Paul laid his hands on them, says the man of the cloth, "doing what was called the transference of the anointing". In addition, Paul trained these dozen men "at a school called Tyrannus".
"That's where I got the name."
Inside his own church he also trained people - men and women he credits God for putting around him to ensure the church grows.
"At some point we attracted no less than 1000 people a month," he says without batting an eyelid.
The Rhema fallout came because he thought he was not reaching people the way he thought God wanted him to. In the white churches, as he calls them, the culture of the congregants is not taken into account in the presentation of the Bible the same way it is at Tyrannus. He says phenomena like the tokoloshe and mashonisa, "only a black preacher would know this as they are the very things our people are confronted with on a daily basis".
But what is it he's doing right to attract such a huge following?
Firstly it is the grace of God, he says. "As a church leader you must be able to be where the people are," he continues. "There's no way you can be effective if you don't empathise with them - if you don't speak their language. I take the Bible and make it relevant to the situation of the worshippers."
Born in Durban, Mokoena preaches in IsiZulu, the Sesotho widely spoken in QwaQwa and IsiXhosa: "No English."
Not your average Mfundisi, he talks big money: "I've just bought slots on television, SABC2, on Saturdays from October 4. I will do it in our language to let our people see one of their own preaching the gospel in their languages."
The only child of Samuel - who has since died - and Ntomb'zonke Mokoena, the apostle is, at 46, equal to the task of leading a big church the same way his peer, US Democratic presidential nominee Barack Obama is ready to run America, he says confidently.
He makes time to speak to men and women separately as he believes the two genders cannot be catered for spiritually in the same sitting.
The man, from the days of the disciples of Christ, the 12 sons of Israel and prophets of God - who were all male, is a special being who needs to be given respect, says the Apostle.

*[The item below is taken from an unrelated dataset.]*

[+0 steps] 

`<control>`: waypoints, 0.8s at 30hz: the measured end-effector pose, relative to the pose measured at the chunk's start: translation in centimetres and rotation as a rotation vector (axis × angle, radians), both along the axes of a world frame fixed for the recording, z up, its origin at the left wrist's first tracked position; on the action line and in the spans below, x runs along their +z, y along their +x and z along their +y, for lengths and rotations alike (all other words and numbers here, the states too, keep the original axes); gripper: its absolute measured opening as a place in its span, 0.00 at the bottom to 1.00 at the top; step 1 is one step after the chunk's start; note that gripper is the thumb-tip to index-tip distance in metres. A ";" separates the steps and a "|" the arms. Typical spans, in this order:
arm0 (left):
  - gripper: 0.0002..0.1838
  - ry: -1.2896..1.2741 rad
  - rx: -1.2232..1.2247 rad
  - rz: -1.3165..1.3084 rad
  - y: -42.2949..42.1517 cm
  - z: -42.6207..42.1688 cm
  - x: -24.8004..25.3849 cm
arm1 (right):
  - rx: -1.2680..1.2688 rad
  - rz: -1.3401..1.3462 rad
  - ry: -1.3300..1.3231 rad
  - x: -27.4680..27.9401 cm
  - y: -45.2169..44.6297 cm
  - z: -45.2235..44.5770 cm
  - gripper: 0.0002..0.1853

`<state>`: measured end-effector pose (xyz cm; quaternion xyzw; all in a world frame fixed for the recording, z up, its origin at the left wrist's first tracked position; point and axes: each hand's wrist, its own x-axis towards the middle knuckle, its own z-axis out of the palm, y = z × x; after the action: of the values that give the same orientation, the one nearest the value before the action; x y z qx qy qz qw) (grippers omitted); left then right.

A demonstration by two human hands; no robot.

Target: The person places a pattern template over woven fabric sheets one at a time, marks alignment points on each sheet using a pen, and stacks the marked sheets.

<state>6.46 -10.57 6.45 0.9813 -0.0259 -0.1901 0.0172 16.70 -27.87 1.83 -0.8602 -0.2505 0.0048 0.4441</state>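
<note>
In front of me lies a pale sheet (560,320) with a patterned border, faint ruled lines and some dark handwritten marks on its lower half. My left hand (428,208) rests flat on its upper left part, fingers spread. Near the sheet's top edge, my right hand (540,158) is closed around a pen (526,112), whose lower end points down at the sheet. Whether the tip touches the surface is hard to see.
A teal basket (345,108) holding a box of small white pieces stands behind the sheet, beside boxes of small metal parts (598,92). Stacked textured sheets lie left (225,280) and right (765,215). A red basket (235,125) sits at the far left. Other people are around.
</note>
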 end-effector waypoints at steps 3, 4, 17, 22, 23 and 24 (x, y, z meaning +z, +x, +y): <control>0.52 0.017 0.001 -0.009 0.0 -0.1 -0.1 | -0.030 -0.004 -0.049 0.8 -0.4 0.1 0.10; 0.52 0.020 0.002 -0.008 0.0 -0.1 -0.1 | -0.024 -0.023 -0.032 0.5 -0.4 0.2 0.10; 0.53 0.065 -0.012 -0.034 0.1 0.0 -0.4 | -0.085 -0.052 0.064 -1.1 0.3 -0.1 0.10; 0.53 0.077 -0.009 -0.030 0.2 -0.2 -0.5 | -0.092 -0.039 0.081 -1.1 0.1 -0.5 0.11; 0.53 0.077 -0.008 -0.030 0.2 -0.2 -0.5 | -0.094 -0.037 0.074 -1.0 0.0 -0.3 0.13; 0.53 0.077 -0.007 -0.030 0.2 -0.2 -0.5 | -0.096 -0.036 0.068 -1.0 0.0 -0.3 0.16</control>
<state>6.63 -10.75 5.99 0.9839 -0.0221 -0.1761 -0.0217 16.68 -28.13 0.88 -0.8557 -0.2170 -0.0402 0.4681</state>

"We talk a lot about women abuse but very little about the reverse," he says. "Lets make men feel important. A man needs to be celebrated."
He's penned a song that implores the man to take his rightful position in the home, church and community because, "once we get the men right, half the battle to get the world right is won".
But wouldn't this ostracise the women in the church?
Not at all, he says, adding that the woman is important too "otherwise I wouldn't be here myself".
To that end he'll hold special conferences, one in November for men, called Sons of Zion in Bethlehem, Free State, while in the first week of February next year, women will be attended to spiritually at their own, Daughters of Zion, at Ellis Park Stadium in Johannesburg.
This is the same man who prayed for Jacob Zuma, the ANC president, at the height of his legal woes.
Former media personality Thuso Motaung also received the apostle's blessings in his hour of need. He was persuaded by 1 Timothy 2 verse 2 to pray for them.
President Thabo Mbeki has yet to act on his invitation, says the charismatic church leader.